··· SUPPLIED MATERIAL

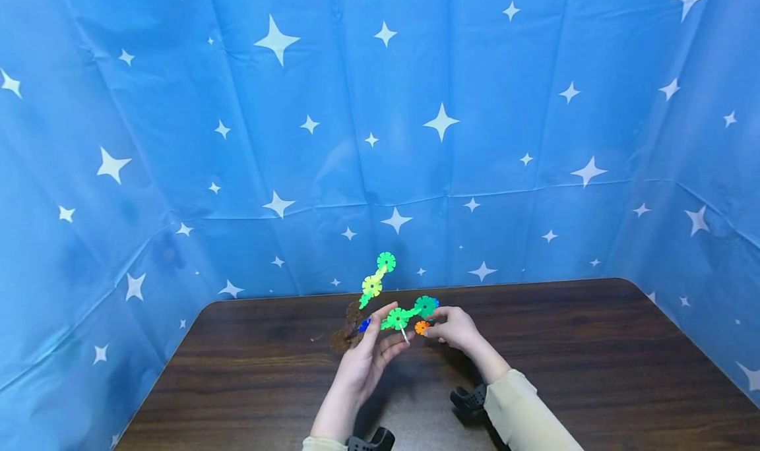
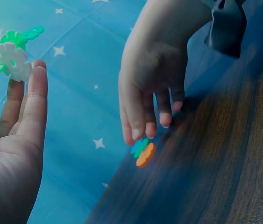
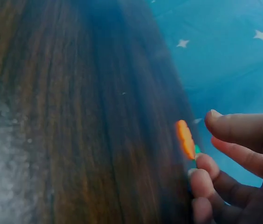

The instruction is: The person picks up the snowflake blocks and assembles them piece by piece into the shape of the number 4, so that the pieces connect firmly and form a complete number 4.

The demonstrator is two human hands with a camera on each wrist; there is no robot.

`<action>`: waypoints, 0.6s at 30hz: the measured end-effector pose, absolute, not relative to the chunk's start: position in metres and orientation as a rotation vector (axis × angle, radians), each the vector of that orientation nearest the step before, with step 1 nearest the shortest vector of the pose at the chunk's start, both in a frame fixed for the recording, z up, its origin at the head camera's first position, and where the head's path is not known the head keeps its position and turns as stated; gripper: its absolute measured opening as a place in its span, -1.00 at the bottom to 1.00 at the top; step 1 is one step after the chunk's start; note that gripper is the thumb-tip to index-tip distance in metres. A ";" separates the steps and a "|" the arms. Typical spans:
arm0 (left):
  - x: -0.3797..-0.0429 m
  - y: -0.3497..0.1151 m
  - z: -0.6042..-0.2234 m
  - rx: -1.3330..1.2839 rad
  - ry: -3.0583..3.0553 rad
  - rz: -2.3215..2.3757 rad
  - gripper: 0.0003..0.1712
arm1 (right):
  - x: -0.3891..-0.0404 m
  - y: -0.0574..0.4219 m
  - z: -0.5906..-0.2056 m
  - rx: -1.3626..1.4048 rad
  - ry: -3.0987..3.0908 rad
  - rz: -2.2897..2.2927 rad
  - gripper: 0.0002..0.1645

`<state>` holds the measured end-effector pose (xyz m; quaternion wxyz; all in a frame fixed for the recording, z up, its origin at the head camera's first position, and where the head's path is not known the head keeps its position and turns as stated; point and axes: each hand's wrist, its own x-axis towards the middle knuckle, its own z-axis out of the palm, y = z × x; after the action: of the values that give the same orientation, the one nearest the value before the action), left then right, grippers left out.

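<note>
My left hand (image 1: 360, 365) holds a chain of notched plastic discs above the table. In it are a green disc (image 1: 386, 262) at the top, a yellow disc (image 1: 371, 286), brown discs (image 1: 340, 341), a blue disc (image 1: 364, 326) and a green disc (image 1: 396, 318) near the fingers. A white disc (image 2: 13, 61) lies against the left fingertips in the left wrist view. To the right, my right hand (image 1: 457, 331) holds a small cluster at its fingertips: an orange disc (image 3: 185, 139), a darker green disc (image 1: 425, 306) and a blue disc (image 1: 436, 302). The cluster overlaps the chain's end in the head view.
A dark wood-grain table (image 1: 237, 385) lies beneath both hands. Behind it and at both sides hangs a blue curtain (image 1: 505, 141) with white stars. Black straps (image 1: 469, 398) are around the wrists, beside pale sleeves (image 1: 528, 411).
</note>
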<state>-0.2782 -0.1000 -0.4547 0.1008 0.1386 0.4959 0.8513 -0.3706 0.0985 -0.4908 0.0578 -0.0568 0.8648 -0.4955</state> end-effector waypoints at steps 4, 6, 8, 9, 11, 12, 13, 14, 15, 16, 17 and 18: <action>-0.278 -0.100 -0.455 0.406 1.467 2.510 -0.31 | -0.378 0.096 -0.494 -0.254 2.743 -1.288 -0.66; -0.277 -0.100 -0.454 0.408 1.463 2.506 -0.30 | -0.381 0.095 -0.495 -0.277 2.792 -1.173 -0.69; -0.277 -0.100 -0.454 0.414 1.465 2.497 -0.29 | -0.384 0.093 -0.495 -0.260 2.828 -1.068 -0.68; -0.277 -0.100 -0.454 0.419 1.466 2.494 -0.28 | -0.385 0.093 -0.495 -0.249 2.840 -1.027 -0.68; -0.277 -0.100 -0.453 0.426 1.475 2.487 -0.24 | -0.386 0.091 -0.495 -0.227 2.859 -0.958 -0.67; -0.277 -0.100 -0.453 0.432 1.482 2.482 -0.23 | -0.386 0.091 -0.494 -0.216 2.865 -0.930 -0.66; -0.277 -0.100 -0.453 0.432 1.480 2.484 -0.22 | -0.387 0.090 -0.494 -0.211 2.873 -0.904 -0.66; -0.277 -0.100 -0.453 0.433 1.480 2.485 -0.22 | -0.387 0.090 -0.494 -0.207 2.882 -0.885 -0.66; -0.277 -0.100 -0.454 0.434 1.478 2.485 -0.22 | -0.387 0.089 -0.494 -0.206 2.887 -0.874 -0.66; -0.277 -0.100 -0.454 0.438 1.482 2.482 -0.22 | -0.386 0.089 -0.494 -0.207 2.894 -0.864 -0.65; -0.277 -0.100 -0.454 0.440 1.480 2.480 -0.22 | -0.386 0.089 -0.495 -0.207 2.897 -0.862 -0.66; -0.278 -0.099 -0.454 0.442 1.477 2.477 -0.22 | -0.386 0.089 -0.495 -0.210 2.902 -0.861 -0.67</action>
<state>-0.2775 -0.0993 -0.4538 0.1118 0.1507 0.5030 0.8437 -0.3859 0.0888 -0.4947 0.0538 -0.0692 0.9550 -0.2834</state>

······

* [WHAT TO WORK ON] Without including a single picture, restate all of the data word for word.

* [ANSWER TO THIS PROBLEM]
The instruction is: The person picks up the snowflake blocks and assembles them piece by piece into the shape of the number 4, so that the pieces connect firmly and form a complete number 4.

The demonstrator is two human hands with a camera on each wrist; there is no robot.

`<action>`: waypoints, 0.6s at 30hz: the measured end-effector pose, absolute, not relative to the chunk's start: position in metres and orientation as a rotation vector (axis × angle, radians), each the vector of that orientation nearest the step before, with step 1 nearest the shortest vector of the pose at the chunk's start, both in a frame fixed for the recording, z up, its origin at the head camera's first position, and where the head's path is not known the head keeps its position and turns as stated; gripper: its absolute measured opening as a place in its span, -1.00 at the bottom to 1.00 at the top; step 1 is one step after the chunk's start; note that gripper is the thumb-tip to index-tip distance in metres. A ";" separates the steps and a "|" the arms. Typical spans:
arm0 (left):
  - x: -0.3797..-0.0429 m
  - y: -0.3497..0.1151 m
  - z: -0.6042..-0.2234 m
  - rx: -1.3330..1.2839 rad
  - ry: -3.0583..3.0553 rad
  - rz: -2.3215..2.3757 rad
  - gripper: 0.0003..0.1712
arm1 (right):
  - x: -0.3891..-0.0404 m
  - y: -0.0574..0.4219 m
  - z: -0.5906..-0.2056 m
  - rx: -1.3626..1.4048 rad
  - ry: -3.0987..3.0908 rad
  - rz: -2.2897..2.2927 rad
  - gripper: 0.0002..0.1645

`<state>` holds the measured end-effector pose (xyz m; quaternion wxyz; all in a frame fixed for the recording, z up, its origin at the head camera's first position, and where the head's path is not known the head keeps its position and turns as stated; point and axes: each hand's wrist, its own x-axis towards the middle knuckle, its own z-axis out of the palm, y = z × x; after the action: of the values that give the same orientation, the one nearest the value before the action), left then right, grippers left out.

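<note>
My left hand (image 1: 360, 365) holds a chain of notched plastic discs above the table. In it are a green disc (image 1: 386, 262) at the top, a yellow disc (image 1: 371, 286), brown discs (image 1: 340, 341), a blue disc (image 1: 364, 326) and a green disc (image 1: 396, 318) near the fingers. A white disc (image 2: 13, 61) lies against the left fingertips in the left wrist view. To the right, my right hand (image 1: 457, 331) holds a small cluster at its fingertips: an orange disc (image 3: 185, 139), a darker green disc (image 1: 425, 306) and a blue disc (image 1: 436, 302). The cluster overlaps the chain's end in the head view.
A dark wood-grain table (image 1: 237, 385) lies beneath both hands. Behind it and at both sides hangs a blue curtain (image 1: 505, 141) with white stars. Black straps (image 1: 469, 398) are around the wrists, beside pale sleeves (image 1: 528, 411).
</note>
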<state>-0.2782 -0.1000 -0.4547 0.1008 0.1386 0.4959 0.8513 -0.3706 0.0985 -0.4908 0.0578 -0.0568 0.8648 -0.4955</state> end-effector waypoints at steps 4, 6, 8, 9, 11, 12, 13, 14, 15, 16, 17 and 18: <action>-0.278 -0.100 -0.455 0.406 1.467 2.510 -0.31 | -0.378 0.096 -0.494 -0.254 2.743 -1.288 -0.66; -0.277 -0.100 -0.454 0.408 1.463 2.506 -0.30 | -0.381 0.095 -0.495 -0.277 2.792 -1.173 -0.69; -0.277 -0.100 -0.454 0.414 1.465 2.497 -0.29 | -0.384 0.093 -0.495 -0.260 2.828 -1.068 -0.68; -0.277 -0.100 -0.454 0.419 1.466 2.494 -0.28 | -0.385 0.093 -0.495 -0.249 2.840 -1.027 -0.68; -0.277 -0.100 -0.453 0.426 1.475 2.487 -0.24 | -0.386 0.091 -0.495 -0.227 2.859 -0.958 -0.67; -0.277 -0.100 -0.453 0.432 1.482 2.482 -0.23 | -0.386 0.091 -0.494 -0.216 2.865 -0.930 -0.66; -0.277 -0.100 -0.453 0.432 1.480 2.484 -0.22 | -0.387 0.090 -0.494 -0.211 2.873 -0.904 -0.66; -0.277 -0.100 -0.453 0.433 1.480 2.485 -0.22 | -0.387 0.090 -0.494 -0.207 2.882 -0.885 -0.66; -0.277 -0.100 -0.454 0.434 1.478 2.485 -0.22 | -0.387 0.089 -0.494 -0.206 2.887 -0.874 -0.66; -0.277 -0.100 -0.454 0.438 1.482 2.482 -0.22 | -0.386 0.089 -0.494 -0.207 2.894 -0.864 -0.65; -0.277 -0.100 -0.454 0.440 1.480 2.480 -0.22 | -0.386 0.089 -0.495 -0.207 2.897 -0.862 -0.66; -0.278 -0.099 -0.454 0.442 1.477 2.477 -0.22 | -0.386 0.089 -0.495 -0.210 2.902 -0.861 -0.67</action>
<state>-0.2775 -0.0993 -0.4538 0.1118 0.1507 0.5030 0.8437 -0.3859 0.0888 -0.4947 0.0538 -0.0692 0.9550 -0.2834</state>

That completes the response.